Thanks for posting Water. I know I need to work on me, have been trying for months now. I think part of the reason I get so anxious & impatient for things to happen now is because I really wanted to have kids & since i turn 36 tomorrow, I feel that my window for that is beginning to disappear. If it wasn't for that, I think I could be more calm about it & figure that things will work out in time for us if they are supposed to.

H gave his 2 week notice at work today. One minute it is because I am there & he wants to get away from me, the next time it is because he will probably be losing his drivers license next week & won't be able to get there. It is so hard to sit by & watch someone self-destruct. I feel like it is partially my fault because he says I would never accept that things were over & move on. he seems to forget that every time I started to distance my self from him, he came back around & talked about working on the relationship.

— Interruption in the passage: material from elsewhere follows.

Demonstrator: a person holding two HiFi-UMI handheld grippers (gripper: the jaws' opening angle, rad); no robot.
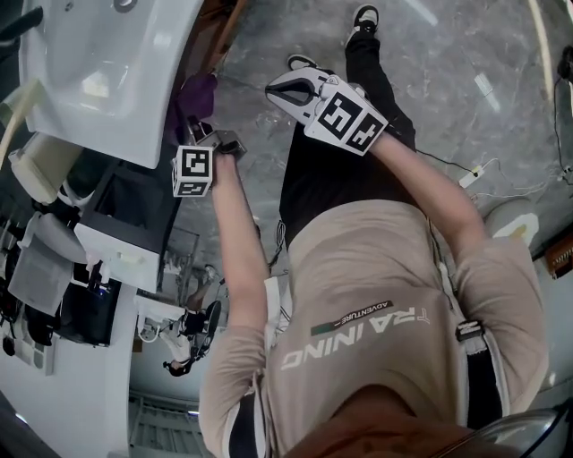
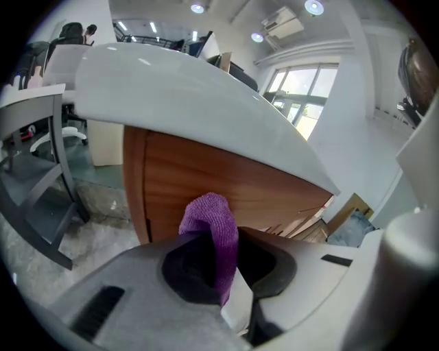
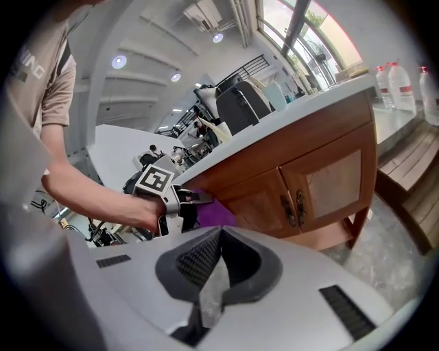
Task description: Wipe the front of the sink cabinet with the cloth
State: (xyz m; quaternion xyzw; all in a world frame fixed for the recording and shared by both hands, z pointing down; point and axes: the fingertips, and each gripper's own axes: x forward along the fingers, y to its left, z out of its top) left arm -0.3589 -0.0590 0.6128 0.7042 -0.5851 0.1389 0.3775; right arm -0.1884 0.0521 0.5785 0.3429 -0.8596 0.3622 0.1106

I know he has alot of problems right now & i worry about him so much. He hurt my feelings today by saying that all I care about is me & how this situation looks to other people. If that were the case, I don't think I would have been in tears most of today, worrying about what will happen when he quits his job - he doesn't have another & he is limited in where he can work because he has a felony on his record & did some time for it. I want him to be back with me, but more than anything, I don't want him to screw up his life worse than it already is right now. I know that I am not responsible for his decision to quit but I still feel bad, if that makes sense. I know that I have done everything I can to support him, financially, emotionally, etc & it is alot more than most people would have ever done. I know it is time to drop the rope but I love him so much that I don't know how. I mean, I read about how to do it, but acting on it is so difficult. Talked to my boss about it today since I was upset & he heard H gave notice. He talked about how he & his wife got together - dated off & on in college, she moved out of state because he was too possesive, etc. When a friend convinced him that he had to completely let go - no letters, phone calls, etc, she came back to him & moved back to where he was living. He thinks if I tell H that I am done & can't do this anymore & completely back off from any communication, he will probably back in no time. Gee, sounds familiar...

Right now I am afraid that he will blame all his problems on me & our R in order to take it off himself. I just hope he doesn't talk himself in to hating me for supposedly ruining his life - I know this is not what happened & I can't control his thoughts but it is still hard to get past. Plus, he has told me in the past that one of the reasons he keeps changing his mind about D is because he sees me almost everyday & it makes him miss me. Now, he won't see me so he probably won't feel that way...

Just journaling, feel like I am going crazy the last couple days. Don't know why I am so over the top emotionally.